Requirement
The answer must be every line of the records below that holds the word "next".

Supplied records
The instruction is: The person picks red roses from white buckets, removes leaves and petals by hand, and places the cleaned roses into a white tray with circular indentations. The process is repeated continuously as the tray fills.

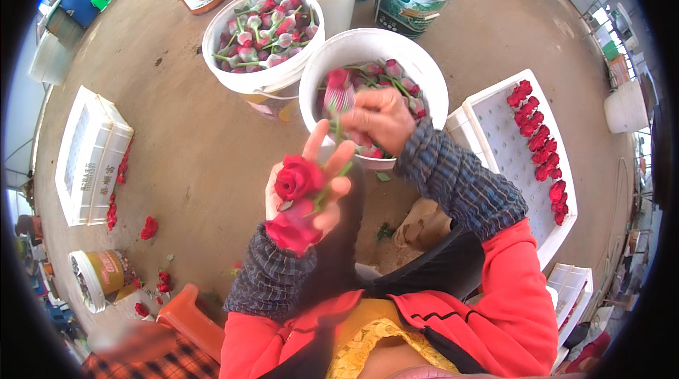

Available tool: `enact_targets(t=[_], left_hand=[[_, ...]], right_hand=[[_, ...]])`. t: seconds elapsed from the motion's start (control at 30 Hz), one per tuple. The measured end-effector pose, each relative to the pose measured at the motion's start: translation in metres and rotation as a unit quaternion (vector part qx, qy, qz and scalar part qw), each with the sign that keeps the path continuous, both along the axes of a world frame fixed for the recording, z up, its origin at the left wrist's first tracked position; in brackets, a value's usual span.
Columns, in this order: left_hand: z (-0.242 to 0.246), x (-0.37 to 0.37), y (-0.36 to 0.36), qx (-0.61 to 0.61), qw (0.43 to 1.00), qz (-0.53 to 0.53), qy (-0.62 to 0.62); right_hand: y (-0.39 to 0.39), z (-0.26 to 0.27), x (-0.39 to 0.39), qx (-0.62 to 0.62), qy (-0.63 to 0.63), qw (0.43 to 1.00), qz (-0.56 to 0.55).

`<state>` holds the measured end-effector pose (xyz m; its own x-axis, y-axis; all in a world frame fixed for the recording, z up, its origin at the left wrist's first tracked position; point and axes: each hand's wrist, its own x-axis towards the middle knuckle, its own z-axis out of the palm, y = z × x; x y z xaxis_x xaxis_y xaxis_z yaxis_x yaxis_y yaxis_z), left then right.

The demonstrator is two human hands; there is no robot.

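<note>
My left hand (331, 204) cradles red roses against its palm, with two fingers raised. One rose (298, 183) faces up; another bloom (294, 228) lies nearer the wrist. Over the near white bucket (427, 61), my right hand (382, 116) pinches the green stem of a rosebud in a white net sleeve (338, 93), slightly blurred. The bud's head points away from me. Below it, that bucket holds more netted rosebuds (403, 84), partly hidden by my right hand. The stem's lower end is close to my left fingertips.
A second white bucket (223, 74) of netted buds stands ahead, with several more behind. At right, a white foam-like crate (498, 130) holds a row of red roses (541, 145). Another crate (98, 183), loose roses (149, 228) and a tipped bucket (87, 283) lie left, near an orange stool (193, 320).
</note>
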<state>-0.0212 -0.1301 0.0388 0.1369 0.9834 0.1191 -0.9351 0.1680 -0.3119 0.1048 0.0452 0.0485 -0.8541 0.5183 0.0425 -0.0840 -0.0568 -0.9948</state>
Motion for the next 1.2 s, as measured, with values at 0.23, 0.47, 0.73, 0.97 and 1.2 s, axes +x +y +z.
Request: enact_targets(t=[0.23,0.47,0.73,0.97,1.2], left_hand=[[0.005,-0.001,-0.059,-0.035,0.999,-0.006,0.016],[-0.012,-0.006,-0.072,0.015,0.999,-0.033,0.025],[-0.011,-0.006,-0.073,0.024,0.998,-0.01,-0.05],[-0.002,-0.007,-0.049,0.022,0.996,0.084,0.023],[-0.006,-0.002,-0.026,-0.053,0.996,0.068,0.004]], right_hand=[[-0.076,-0.007,0.003,0.234,0.13,0.964,0.005],[-0.088,-0.014,0.003,0.48,0.159,0.863,0.001],[-0.055,-0.032,0.024,0.433,0.079,0.898,-0.017],[0.084,-0.08,-0.006,-0.049,-0.275,0.933,-0.227],[0.115,-0.158,-0.087,0.438,-0.507,0.74,-0.068]])
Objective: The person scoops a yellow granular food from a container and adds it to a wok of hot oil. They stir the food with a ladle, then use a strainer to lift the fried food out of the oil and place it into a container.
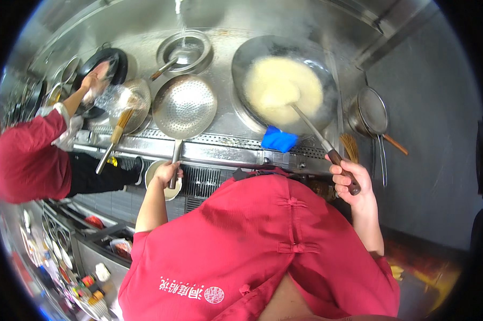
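My right hand is closed around the dark wooden handle of a long metal ladle. The ladle's head dips into pale yellow, foamy liquid inside a large black wok, and steam rises from it. At the left, my left hand grips the metal handle of a perforated strainer. Its round bowl lies over the steel cooktop, left of the wok. A blue cloth rests at the cooktop's front edge, just below the wok.
Water runs into a steel pot holding another ladle. A co-worker in a red sleeve reaches over a second wok at left. Bamboo brushes and sieves flank the stove. Below my left hand sits a pale bucket.
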### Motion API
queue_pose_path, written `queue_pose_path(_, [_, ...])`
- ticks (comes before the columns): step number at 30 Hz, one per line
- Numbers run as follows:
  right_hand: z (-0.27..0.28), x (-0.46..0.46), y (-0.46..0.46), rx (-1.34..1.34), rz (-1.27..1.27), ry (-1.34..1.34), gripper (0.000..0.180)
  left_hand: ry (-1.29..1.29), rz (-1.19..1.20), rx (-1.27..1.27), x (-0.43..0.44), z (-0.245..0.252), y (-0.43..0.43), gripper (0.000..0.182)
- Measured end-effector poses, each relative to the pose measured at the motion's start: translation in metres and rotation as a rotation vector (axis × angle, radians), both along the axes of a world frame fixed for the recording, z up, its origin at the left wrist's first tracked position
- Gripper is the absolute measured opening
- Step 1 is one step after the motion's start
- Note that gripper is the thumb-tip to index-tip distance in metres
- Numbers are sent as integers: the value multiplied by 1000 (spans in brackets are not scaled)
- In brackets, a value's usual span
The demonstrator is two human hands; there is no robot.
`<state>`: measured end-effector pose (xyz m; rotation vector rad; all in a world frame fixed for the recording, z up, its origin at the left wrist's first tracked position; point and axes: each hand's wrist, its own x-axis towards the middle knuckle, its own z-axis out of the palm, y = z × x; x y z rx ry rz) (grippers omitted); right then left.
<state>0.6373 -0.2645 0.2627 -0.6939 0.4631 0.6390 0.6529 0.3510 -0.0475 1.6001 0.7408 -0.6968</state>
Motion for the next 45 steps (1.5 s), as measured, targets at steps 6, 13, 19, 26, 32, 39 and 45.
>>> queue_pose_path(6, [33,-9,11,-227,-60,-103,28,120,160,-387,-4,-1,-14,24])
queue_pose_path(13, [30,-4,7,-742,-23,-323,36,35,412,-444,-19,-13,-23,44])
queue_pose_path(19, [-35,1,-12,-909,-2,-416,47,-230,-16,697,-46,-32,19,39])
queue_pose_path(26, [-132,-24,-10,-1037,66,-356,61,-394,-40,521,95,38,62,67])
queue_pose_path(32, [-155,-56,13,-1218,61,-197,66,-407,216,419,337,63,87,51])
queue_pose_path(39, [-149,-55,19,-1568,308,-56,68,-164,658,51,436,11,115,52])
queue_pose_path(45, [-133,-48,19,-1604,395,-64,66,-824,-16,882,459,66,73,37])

Task response
Motion for the next 1.2 s, as measured, with values at 0.23, 0.47, 0.73, 0.97 and 1.2 s, axes +x +y +z.
Motion for the next 45 steps (1.5 s), as measured, targets at steps 6, 13, 19, 26, 32, 39 and 45.

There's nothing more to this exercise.